Montag, 19. August 2019

Saudi-Arabiens Prinz "Mr Everything" Dieser 30-Jährige will das Öl-Imperium neu erfinden

9. Teil: Der größte Triumph

Der größte Triumph des Kronprinzen ist Wohl sein Posten als Verteidigungsminister, den sein Vater vor dem Aufstieg zum König innehatte. Zeitweise diente der junge Mohammed bin Salman ihm als Berater, bis der damalige Monarch Abdullah den als zu ungestüm und machthungrig empfundenen Nachkommen auf Lebenszeit von den Fluren des Ministeriums verbannte. Angeblich versöhnten sie sich später, einig über die Notwendigkeit der tiefgreifenden Reform des Landes.

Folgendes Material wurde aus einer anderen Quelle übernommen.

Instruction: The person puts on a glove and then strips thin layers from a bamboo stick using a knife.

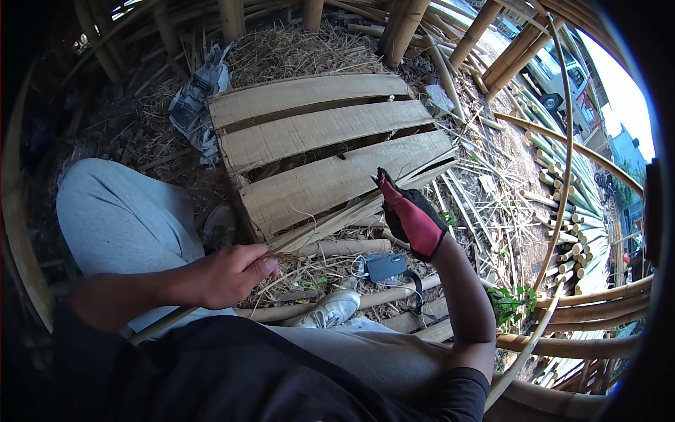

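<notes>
Head view, bare left hand (pixel 228 274) pinching bamboo strips (pixel 330 224), gloved right hand (pixel 411 218) closed on them, above wooden pallet (pixel 316 137), phone (pixel 385 268) below.

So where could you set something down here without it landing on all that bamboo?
The wooden planks are mostly bare, bordered by straw above and the newspaper to the left. Below them it is crowded: bamboo strips, both hands, a phone and scraps.
</notes>
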Motion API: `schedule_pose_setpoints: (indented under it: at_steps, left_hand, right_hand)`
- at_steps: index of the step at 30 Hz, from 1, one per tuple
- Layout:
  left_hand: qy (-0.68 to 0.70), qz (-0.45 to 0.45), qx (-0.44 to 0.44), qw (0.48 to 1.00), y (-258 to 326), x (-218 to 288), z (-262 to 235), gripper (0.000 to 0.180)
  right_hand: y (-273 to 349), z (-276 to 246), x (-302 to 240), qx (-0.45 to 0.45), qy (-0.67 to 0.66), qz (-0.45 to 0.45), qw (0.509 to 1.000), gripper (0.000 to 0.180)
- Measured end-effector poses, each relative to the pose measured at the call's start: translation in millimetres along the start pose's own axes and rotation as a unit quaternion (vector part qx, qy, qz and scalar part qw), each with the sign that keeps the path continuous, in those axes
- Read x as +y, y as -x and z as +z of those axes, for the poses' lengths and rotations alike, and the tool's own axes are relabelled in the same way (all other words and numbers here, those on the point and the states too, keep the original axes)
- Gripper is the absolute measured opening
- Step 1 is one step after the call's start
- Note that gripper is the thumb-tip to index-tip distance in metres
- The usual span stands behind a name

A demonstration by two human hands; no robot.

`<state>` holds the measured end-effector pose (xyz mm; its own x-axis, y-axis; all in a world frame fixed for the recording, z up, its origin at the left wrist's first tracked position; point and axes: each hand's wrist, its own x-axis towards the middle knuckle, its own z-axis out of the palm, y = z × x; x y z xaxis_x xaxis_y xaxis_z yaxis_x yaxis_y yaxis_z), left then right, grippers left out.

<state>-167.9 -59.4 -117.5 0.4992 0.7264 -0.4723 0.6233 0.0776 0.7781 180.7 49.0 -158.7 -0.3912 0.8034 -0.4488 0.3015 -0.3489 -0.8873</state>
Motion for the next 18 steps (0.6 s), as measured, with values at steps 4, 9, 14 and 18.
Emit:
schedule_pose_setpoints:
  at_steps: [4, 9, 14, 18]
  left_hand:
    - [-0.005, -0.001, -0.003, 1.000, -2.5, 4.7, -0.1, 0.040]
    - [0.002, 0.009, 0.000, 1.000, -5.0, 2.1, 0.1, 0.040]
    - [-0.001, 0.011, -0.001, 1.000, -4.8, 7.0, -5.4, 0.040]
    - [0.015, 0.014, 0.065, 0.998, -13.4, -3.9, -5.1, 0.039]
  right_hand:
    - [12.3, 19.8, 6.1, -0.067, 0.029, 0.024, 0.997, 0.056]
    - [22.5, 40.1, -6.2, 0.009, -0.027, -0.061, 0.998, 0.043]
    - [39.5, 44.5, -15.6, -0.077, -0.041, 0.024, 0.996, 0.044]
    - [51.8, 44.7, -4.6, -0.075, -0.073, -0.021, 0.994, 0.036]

Auch in dieser Rolle deckt der Prinz Schwächen auf und lässt sich ganz ähnlich seiner deutschen Kollegin Ursula von der Leyen von professionellen Beratern helfen: "Wir sind der viertgrößte Rüstungskunde weltweit, aber in der Qualität unserer Waffen kommen wir kaum unter die Top 20."

Am meisten Wirkung entfaltet Mohammed bin Salman in diesem Amt jedoch als Kriegstreiber. Er gilt als der führende Kopf hinter den Angriffen auf die Huthi-Rebellen im Jemen, der erste große Krieg der Saudis seit Jahren. Der "Independent" zitiert aus einem Bericht des BND, der warnte, unter dem jungen Prinzen werde die bisher besonnene Außenpolitik der Saudis "impulsiv". Naiv und arrogant, fügt die Zeitung noch als Attribute hinzu.